“The Messiah of Stockholm” is the final book assigned for the class in Jewish American literature that my wife and I are taking. This is the fifth and last book for the class, and there were hints of each of the others in this one. “The Messiah of Stockholm” deals with writing; so did Philip Roth’s “Counterlife”. It deals with possible frauds and forgeries; so did Dara Horn’s “The World to Come”. It deals with a young man finding his way; so did Potok’s “My Name is Asher Lev”. And it deals with alienation in a society not quite one’s own; so did Bernard Malamud in “Pictures of Fidelman”.
And it is well written, mixes obvious fantasy with obvious reality with events that may or may not be real or fantastic or which may not fit into either category.
Lars Andemening is a struggling, young Swedish journalist (a part time reviewer of books on a newspaper in Stockholm that is struggling itself). But he doesn’t believe he is Swedish; he believes (based on photographic comparisons, and that the fact that he thinks he is able to channel him) that he is the son of murdered Polish-Jewish writer Bruno Schulz. He wants to know everything he can about his ‘father’ (even learns Polish as best he can), to read everything that his ‘father’ has written, and even to find the lost manuscript of Bruno Schulz’s great work, “The Messiah”. Afraid to tell his co-workers of his secret, he confides in an old woman who owns and out of the way used book store somewhere in Stockholm, and who (like his imagined self) is a refugee.
One day, the manuscript shows up (or does it?). It is in the possession of a young woman, who claims to be the daughter of Bruno Schulz. She too finds her way to the bookstore – she is looking for someone to translate the work into Swedish from the Polish, and the bookseller suggests she contact Lars. Overcome with excitement at the prospect of having found the manuscript, Lars refuses to believe that he has a sister (or half-sister), doubting the authenticity of the woman’s identity, as well as the authenticity of the manuscript.
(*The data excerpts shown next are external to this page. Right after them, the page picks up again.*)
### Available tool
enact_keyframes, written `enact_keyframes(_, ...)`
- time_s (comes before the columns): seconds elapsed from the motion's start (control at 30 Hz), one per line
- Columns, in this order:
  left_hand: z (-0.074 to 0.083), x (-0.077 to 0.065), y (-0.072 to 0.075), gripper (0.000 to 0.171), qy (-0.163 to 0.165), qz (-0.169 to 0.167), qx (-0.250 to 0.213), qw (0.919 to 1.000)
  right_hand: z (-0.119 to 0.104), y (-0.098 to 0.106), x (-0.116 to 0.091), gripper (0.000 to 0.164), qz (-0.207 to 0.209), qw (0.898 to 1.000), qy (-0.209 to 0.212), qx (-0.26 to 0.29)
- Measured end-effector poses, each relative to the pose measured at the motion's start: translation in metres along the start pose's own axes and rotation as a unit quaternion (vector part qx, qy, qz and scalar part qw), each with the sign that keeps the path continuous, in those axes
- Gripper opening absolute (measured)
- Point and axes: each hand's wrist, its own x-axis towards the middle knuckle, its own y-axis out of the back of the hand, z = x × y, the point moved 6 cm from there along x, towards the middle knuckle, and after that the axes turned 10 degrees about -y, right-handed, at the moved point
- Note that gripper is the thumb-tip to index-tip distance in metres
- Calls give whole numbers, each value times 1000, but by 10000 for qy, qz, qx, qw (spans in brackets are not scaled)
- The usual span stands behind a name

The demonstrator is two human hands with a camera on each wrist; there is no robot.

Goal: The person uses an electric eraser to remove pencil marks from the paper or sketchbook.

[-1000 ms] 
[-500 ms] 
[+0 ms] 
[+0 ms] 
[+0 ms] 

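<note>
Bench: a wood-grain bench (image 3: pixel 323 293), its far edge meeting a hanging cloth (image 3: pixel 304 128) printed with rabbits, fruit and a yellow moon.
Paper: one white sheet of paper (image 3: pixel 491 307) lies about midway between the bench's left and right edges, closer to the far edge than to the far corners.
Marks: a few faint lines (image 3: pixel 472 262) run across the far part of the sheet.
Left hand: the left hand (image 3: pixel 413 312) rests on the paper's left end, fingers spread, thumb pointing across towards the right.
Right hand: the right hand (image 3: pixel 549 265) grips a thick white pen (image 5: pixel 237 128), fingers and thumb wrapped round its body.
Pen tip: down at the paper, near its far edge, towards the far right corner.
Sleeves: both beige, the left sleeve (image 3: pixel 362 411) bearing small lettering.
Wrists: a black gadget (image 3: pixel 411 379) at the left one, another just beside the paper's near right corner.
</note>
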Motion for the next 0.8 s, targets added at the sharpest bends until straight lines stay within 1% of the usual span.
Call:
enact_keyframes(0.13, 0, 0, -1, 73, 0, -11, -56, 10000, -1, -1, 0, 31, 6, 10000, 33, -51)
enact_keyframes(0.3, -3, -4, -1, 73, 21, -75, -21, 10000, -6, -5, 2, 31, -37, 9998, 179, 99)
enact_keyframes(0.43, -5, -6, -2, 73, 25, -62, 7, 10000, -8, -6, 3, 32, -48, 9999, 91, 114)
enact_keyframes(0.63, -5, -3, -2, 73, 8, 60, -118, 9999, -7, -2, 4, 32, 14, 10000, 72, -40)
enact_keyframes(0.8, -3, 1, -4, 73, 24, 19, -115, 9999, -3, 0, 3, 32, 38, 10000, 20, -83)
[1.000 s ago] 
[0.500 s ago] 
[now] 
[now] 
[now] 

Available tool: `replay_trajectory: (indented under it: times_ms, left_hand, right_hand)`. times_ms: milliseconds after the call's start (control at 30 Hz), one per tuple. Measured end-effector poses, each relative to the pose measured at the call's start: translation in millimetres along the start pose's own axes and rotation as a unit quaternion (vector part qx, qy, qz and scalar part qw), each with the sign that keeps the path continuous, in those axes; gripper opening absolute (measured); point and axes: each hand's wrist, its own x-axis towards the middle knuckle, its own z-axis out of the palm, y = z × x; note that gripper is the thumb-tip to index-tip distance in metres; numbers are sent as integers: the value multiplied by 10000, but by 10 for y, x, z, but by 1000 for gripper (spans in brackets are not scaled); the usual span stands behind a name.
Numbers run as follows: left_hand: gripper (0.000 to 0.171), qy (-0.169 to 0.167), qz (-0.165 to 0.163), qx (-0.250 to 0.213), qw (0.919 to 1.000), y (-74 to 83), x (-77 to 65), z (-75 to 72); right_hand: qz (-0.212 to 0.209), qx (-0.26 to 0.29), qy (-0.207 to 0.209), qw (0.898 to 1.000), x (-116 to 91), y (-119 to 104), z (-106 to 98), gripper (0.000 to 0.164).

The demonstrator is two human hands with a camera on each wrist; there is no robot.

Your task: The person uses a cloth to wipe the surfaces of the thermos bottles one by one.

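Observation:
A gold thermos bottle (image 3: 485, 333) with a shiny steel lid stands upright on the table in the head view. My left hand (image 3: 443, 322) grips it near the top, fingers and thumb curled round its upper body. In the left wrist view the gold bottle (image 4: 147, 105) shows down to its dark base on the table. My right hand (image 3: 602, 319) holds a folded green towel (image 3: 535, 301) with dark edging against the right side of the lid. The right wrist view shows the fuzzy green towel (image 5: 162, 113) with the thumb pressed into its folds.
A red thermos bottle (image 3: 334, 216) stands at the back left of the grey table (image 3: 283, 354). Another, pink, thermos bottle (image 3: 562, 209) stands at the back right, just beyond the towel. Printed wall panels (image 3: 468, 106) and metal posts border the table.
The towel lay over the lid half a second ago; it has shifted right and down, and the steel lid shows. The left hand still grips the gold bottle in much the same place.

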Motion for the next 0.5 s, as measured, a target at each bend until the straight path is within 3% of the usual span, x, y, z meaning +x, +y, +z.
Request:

Well, was it “The Messiah”? And who was this mysterious young woman? And for that matter, who is the old lady in the book shop? And who is her “doctor” husband? And is everyone in Stockholm really a refugee from somewhere else, in hiding, with a fake name, a fake background, and a longing to be themselves.
Fact (there really was a Bruno Schulz and the manuscript of “The Messiah” is lost), fiction, and fantasy rolled into one. It’s a short book – 143 pages in our edition. It is densely written, and part of it is compelling. I only wish that Ms. Ozick had ended the book differently. I became confused at the end, when fantasy overtook reality, and the two never seem to sort themselves out. Until then, I thought I knew where the book was going, but by the time I finished, I no longer knew where it was leading….or even where it had been. Perhaps that’s the point?